== AVAILABLE DATA

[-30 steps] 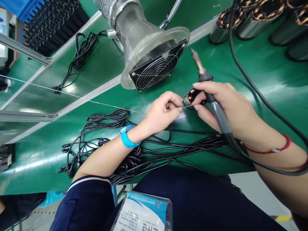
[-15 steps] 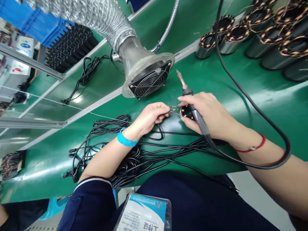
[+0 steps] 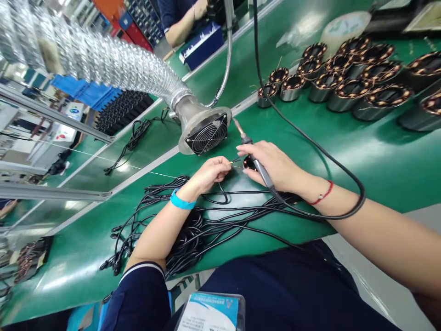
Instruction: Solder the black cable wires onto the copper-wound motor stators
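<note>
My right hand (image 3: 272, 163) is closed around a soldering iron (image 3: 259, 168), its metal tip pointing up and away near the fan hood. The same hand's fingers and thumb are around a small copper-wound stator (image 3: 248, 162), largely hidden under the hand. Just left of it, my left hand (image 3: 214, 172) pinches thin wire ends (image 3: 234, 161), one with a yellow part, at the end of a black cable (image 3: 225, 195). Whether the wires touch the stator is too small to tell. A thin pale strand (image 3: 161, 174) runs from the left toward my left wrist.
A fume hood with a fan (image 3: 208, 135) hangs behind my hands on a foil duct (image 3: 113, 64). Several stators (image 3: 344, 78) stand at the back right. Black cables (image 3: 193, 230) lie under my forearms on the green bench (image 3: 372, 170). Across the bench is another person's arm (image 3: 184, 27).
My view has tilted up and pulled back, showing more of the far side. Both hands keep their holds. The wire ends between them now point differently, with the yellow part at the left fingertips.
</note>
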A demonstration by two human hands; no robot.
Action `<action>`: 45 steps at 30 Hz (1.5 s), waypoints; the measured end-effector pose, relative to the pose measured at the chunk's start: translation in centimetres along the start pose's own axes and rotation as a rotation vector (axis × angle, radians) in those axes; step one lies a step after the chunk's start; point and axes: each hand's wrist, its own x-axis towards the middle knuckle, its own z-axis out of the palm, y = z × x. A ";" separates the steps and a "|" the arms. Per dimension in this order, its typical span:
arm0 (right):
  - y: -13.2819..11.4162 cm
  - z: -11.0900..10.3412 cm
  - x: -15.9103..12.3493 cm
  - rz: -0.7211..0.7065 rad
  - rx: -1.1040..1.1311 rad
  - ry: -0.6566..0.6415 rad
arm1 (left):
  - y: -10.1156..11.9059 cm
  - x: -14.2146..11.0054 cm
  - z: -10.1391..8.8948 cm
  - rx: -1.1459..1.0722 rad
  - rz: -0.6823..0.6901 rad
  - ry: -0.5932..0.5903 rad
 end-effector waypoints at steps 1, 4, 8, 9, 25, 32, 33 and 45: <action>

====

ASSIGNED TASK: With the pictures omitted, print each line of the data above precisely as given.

RESPONSE BELOW:
[-30 steps] 
[-15 steps] 
[+0 steps] 
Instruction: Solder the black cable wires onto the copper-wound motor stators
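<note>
My right hand (image 3: 272, 163) is closed around a soldering iron (image 3: 259, 168), its metal tip pointing up and away near the fan hood. The same hand's fingers and thumb are around a small copper-wound stator (image 3: 248, 162), largely hidden under the hand. Just left of it, my left hand (image 3: 214, 172) pinches thin wire ends (image 3: 234, 161), one with a yellow part, at the end of a black cable (image 3: 225, 195). Whether the wires touch the stator is too small to tell. A thin pale strand (image 3: 161, 174) runs from the left toward my left wrist.
A fume hood with a fan (image 3: 208, 135) hangs behind my hands on a foil duct (image 3: 113, 64). Several stators (image 3: 344, 78) stand at the back right. Black cables (image 3: 193, 230) lie under my forearms on the green bench (image 3: 372, 170). Across the bench is another person's arm (image 3: 184, 27).
My view has tilted up and pulled back, showing more of the far side. Both hands keep their holds. The wire ends between them now point differently, with the yellow part at the left fingertips.
</note>
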A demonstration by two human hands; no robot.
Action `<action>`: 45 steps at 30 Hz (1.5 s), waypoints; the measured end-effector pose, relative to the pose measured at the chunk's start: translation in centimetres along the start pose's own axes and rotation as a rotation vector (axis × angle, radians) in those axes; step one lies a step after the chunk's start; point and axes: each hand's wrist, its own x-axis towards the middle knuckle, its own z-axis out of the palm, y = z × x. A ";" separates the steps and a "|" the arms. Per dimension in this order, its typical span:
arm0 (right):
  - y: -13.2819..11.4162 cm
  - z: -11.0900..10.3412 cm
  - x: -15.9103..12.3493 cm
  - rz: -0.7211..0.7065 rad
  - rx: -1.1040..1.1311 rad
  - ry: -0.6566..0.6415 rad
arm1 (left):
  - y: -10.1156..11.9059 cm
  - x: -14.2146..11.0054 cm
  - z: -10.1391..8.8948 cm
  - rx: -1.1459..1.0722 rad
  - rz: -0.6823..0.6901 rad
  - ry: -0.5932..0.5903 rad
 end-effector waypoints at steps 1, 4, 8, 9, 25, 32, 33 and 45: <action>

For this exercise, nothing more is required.